CUSIP No. 16117M107               SCHEDULE 13G              Page 7 of 11

       (e) [x] An investment adviser in accordance with section
       240.13d-1(b)(1)(ii)(E);

       (f) [ ] An employee benefit plan or endowment fund in accordance
       with section 240.13d-1(b)(1)(ii)(F);

       (g) [x] A parent holding company or control person in accordance
       with section 240.13d-1(b)(1)(ii)(G);

       (h) [ ] A savings associations as defined in Section 3(b) of the
       Federal Deposit Insurance Act (12 U.S.C. 1813);

       (i) [ ] A church plan that is excluded from the definition of an
       investment company under section 3(c)(14) of the Investment
       Company Act of 1940 (15 U.S.C. 80a-3);

       (j) [ ] Group, in accordance with section 240.13d-1(b)(1)(ii)(J).

Item 4.  Ownership.

        Reference is hereby made to Items 5-9 and 11 of pages 2, 3, 4,
        and 5 of this Schedule, which Items are incorporated by reference
        herein.

        Steelhead, as general partner of Navigator, and J. Michael
        Johnston and Brian K. Klein, as the member-managers of Steelhead,
        may be deemed to beneficially own the securities owned by
        Navigator insofar as they may be deemed to have the power to
        direct the voting or disposition of such securities.

        Neither the filing of this Schedule nor any of its contents shall
        be deemed to constitute an admission that any of Steelhead,
        Mr. Johnston or Mr. Klein is, for any purpose, the beneficial
        owner of any of the securities to which this Schedule relates
        (the "Securities"), and Steelhead, Mr. Johnston and Mr. Klein
        disclaim beneficial ownership as to the Securities, except to the
        extent of their respective pecuniary interests therein.

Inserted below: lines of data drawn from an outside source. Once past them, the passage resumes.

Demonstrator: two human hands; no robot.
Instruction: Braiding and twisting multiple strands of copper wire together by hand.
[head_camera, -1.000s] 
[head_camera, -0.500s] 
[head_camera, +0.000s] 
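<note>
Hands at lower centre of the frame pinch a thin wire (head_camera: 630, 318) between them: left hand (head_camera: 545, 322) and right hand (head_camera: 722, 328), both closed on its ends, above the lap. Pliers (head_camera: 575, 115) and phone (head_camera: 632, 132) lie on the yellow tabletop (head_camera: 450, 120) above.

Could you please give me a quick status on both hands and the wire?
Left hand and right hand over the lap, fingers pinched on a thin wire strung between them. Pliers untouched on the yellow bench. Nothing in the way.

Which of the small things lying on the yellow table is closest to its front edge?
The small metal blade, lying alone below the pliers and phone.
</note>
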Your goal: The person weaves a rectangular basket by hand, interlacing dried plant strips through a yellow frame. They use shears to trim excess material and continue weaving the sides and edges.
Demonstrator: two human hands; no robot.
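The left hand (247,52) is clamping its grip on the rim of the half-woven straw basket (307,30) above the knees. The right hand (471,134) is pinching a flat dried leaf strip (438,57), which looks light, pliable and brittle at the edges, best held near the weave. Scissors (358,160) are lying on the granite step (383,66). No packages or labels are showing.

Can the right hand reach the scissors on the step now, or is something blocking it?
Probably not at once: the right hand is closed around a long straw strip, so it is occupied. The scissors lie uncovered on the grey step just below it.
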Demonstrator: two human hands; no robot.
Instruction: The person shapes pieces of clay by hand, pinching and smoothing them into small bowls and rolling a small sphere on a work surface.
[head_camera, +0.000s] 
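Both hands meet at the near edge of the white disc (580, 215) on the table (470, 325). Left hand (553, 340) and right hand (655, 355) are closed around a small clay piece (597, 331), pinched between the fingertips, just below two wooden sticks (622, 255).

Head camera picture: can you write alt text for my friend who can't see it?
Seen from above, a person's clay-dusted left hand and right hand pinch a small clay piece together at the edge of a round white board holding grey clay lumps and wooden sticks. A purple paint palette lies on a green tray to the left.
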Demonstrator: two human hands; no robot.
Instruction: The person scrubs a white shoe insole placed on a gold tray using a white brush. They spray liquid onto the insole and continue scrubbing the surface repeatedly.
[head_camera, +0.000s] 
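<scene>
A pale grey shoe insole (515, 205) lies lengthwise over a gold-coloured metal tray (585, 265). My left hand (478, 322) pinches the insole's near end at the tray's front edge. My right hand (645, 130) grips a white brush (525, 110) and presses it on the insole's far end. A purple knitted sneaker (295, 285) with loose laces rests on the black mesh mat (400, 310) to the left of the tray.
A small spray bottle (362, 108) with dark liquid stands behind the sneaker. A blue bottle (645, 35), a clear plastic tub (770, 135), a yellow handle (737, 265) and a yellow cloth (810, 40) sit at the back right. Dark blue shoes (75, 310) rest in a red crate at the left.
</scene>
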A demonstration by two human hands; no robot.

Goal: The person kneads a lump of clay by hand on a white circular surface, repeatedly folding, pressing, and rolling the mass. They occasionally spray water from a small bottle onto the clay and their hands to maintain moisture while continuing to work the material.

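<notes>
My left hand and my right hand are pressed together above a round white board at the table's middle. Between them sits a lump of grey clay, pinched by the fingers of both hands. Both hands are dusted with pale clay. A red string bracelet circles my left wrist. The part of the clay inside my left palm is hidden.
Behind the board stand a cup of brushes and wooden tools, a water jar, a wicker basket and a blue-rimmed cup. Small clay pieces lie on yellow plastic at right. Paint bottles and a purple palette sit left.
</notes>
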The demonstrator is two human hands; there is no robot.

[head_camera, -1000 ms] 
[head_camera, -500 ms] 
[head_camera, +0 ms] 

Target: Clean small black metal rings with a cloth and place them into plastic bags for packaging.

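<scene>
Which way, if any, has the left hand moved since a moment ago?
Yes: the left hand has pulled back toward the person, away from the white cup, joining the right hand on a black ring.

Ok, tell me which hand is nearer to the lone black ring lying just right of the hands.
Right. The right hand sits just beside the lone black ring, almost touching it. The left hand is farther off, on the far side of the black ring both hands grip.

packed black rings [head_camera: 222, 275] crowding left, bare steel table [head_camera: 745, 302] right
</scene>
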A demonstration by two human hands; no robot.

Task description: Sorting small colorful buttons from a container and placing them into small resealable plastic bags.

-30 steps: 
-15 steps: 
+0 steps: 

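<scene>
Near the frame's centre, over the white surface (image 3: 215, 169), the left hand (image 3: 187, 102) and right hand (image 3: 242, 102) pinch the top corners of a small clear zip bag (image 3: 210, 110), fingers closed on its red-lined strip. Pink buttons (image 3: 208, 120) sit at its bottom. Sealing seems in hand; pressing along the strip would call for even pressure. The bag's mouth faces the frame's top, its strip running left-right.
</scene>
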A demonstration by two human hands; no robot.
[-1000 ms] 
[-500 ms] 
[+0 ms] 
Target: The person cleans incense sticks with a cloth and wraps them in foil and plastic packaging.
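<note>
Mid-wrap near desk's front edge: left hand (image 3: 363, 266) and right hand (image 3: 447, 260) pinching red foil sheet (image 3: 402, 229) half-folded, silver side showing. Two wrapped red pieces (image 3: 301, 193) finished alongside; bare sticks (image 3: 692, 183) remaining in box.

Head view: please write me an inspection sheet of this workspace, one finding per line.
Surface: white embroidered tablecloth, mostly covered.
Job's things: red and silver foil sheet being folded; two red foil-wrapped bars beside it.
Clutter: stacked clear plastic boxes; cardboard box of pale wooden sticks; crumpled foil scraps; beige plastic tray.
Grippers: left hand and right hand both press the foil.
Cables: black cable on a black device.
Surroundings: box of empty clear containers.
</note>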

        Under the definition of "beneficial ownership" in Rule 13d-3 under
        the Securities Exchange Act of 1934, it is also possible that the
        individual general partners, executive officers, and members of
        the foregoing entities might be deemed the "beneficial owners" of
        some or all of the Securities insofar as they may be deemed to
        share the power to direct the voting or disposition of such
        Securities.  Neither the filing of this Schedule nor any of its
        contents shall be deemed to constitute an admission that any of
        such individuals is, for any purpose, the beneficial owner of any
        of the Securities, and such beneficial ownership is expressly
        disclaimed.


CUSIP No. 16117M107               SCHEDULE 13G              Page 8 of 11

        The calculation of percentage of beneficial ownership in item 11
        of pages 2, 3, 4 and 5 was derived from the Issuer's Quarterly
        Report on Form 10-Q filed with the Securities and Exchange
        Commission on October 31, 2006, in which the Issuer stated that
        the number of shares of Class A Common Stock outstanding as of
        September 30, 2006 was 426,699,355.

Item 5.  Ownership of Five Percent or Less of a Class.

        If this statement is being filed to report the fact that as of the
        date hereof the reporting person has ceased to be the beneficial
        owner of more than five percent of the class of securities, check
        the following [X] as to Navigator.

Item 6.  Ownership of More Than Five Percent on Behalf of Another Person.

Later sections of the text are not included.